◆ **Exercise instructions**
With the pictures set aside, write out all of the data exactly as it stands.

======== Dataset section

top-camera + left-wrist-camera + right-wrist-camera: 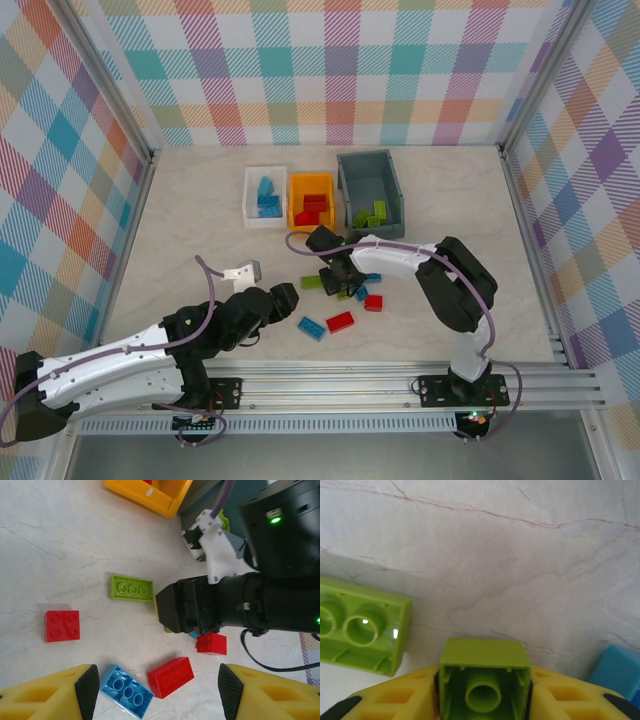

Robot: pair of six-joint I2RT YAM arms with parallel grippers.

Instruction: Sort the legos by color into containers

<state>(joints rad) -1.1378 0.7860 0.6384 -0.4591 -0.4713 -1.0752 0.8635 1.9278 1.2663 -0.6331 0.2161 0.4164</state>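
One small lime green plastic brick (484,662) clamped in right gripper (484,696); left gripper (157,692) jaws wide apart over marble-pattern tabletop (60,555).

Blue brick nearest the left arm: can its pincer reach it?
Likely yes: the blue brick lies ahead of the open left pincer, nothing over it; the right pincer, shut on a green brick, sits beyond.

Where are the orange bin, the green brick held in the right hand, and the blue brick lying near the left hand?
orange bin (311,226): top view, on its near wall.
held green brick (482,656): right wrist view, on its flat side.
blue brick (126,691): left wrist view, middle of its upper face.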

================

◆ **Result of this task**
top-camera + left-wrist-camera + right-wrist-camera: 

Robot: pair of six-joint I2RT YAM arms with parallel grippers.

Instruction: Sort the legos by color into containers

<state>(joints rad) -1.1378 0.7860 0.6384 -0.4591 -0.4713 -1.0752 0.8635 1.9278 1.2663 -0.6331 0.2161 0.4164</state>
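One small lime green plastic brick (484,662) clamped in right gripper (484,696); left gripper (157,692) jaws wide apart over marble-pattern tabletop (60,555).

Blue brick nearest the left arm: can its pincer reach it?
Likely yes: the blue brick lies ahead of the open left pincer, nothing over it; the right pincer, shut on a green brick, sits beyond.

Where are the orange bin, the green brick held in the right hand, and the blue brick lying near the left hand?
orange bin (311,226): top view, on its near wall.
held green brick (482,656): right wrist view, on its flat side.
blue brick (126,691): left wrist view, middle of its upper face.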

This exercise requires no further output.